The line of succession seems fairly clear in the San Francisco 49ers’ backfield. Frank Gore is entering the final year of his contract and is only beginning to show the signs of age. He only had three 100-yard games last season but still managed to play three-quarters of the team’s snaps and was still effective.
Behind him, Marcus Lattimore is one of the most exciting prospects for 2014, with head coach Jim Harbaugh expecting great things out of the former South Carolina star. It remains to be seen precisely how and when Lattimore will take over the majority of the workload, but the general plan has him set as heir apparent in the backfield.
Elsewhere in the backfield, Bruce Miller looks set to be the starting fullback once more, while Anthony Dixon proved his versatility filling in at the fullback position, as well as contributing on special teams. When Gore hasn’t been available, Kendall Hunter has been the go-to backup.
With those pieces in place, the 49ers’ backfield looks ready for 2014.
The odd man out, then, is LaMichael James. What is James’ future role with the team, if any?
When James was drafted out of Oregon in 2012, expectations were high. James was to add explosiveness and speed to the offense. General manager Trent Baalke said as much about James and fellow early draft pick A.J. Jenkins, while Harbaugh praised James’ playmaking ability and speed.
Expectations were through the roof.
Since then, James has been involved in exactly 137 offensive snaps, including the postseason. He’s carried the ball 39 times for 184 yards and added another five receptions to his total. He only hit double-digit snaps in one game in 2013. He’s been slightly more involved on special teams, returning 49 punts and kickoffs in two years, but it’s a far cry from how he was originally billed.
What James has added to the team is some special teams consistency. The 49ers started out very poorly last season with Kyle Williams averaging only 5.1 yards per punt return. James more than doubled that in his time returning punts, and he improved on Williams’ kickoff yardage, as well.
If James does remain with the team, then he’s going to have to accept that his current role is likely to be the peak of his contribution to the team. He certainly still has that explosiveness in space, but for one reason or another, the team has opted not to use him on offense. That usage isn’t going up with Lattimore’s addition to the active roster.
Whether you agree with the decision or not, it seems James will never live up to the second-round billing he received in 2012
The team can certainly afford to keep James around, as he’s still on his rookie contract. He’ll only count a little more than $900,000 against the salary cap in 2014, so even if the 49ers just unleash James fully as a special teams threat, they’ll be happy with his contract.
The issue, rather, is roster space—do they keep James and drop Dixon or Hunter to make room for Lattimore? Do they consider keeping all the running backs together, using six or seven valuable roster slots on running backs alone? That would leave the team weak at other positions.
That might be why speculation has started to spread about possibly dealing James to another team for another draft pick. Considering his stellar college career, James still probably carries more trade value than any of the other lower-tier running backs on the roster. If they’re struggling to find room for all of their running backs, more ammunition in the draft could be an attractive option for the team.
Who would want James?
The first name that readily comes to mind is Chip Kelly, coach of the Philadelphia Eagles and former coach of the Oregon Ducks when James was a star in college. James would be an upgrade over Bryce Brown as the second running back on Philadelphia’s squad, and he would be a piece already familiar with Kelly’s style of offense.
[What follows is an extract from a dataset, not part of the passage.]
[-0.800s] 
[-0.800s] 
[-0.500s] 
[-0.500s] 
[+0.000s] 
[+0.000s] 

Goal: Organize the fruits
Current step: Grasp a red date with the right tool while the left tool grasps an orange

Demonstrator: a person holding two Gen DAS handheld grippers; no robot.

Assuming San Francisco could get a plan in place for the return game—a big assumption, considering how it struggled to fill the position at the beginning of the season—a swap of James for a late-round pick would make sense for both sides. It would give San Francisco even more freedom to make moves on draft day, while loading Philadelphia up with someone experienced at running its hurry-up style of offense.
That lack of an answer in the return game is a major caveat, however.
James has been the best answer on special teams for years now, and there isn’t a clear answer already on the roster. The most likely scenario which would lead to a James trade would probably be if the 49ers were to take a player in the 2014 draft who could return kicks.
If you see the 49ers taking someone like Odell Beckham out of LSU with their first-round pick, you could then see a draft-day trade of James to a team not enthused with any late-round running backs. It’s not a move that’s likely to happen before San Francisco has a returner in mind, however—it’d be too risky of a move.
Will we see James on San Francisco’s final 2014 roster? My gut says no—the team will find an answer to the returner situation somewhere else. That could open the door for teams interested in a shifty back in space to make the 49ers an offer.
Keep an eye on the return game situation as it develops this offseason.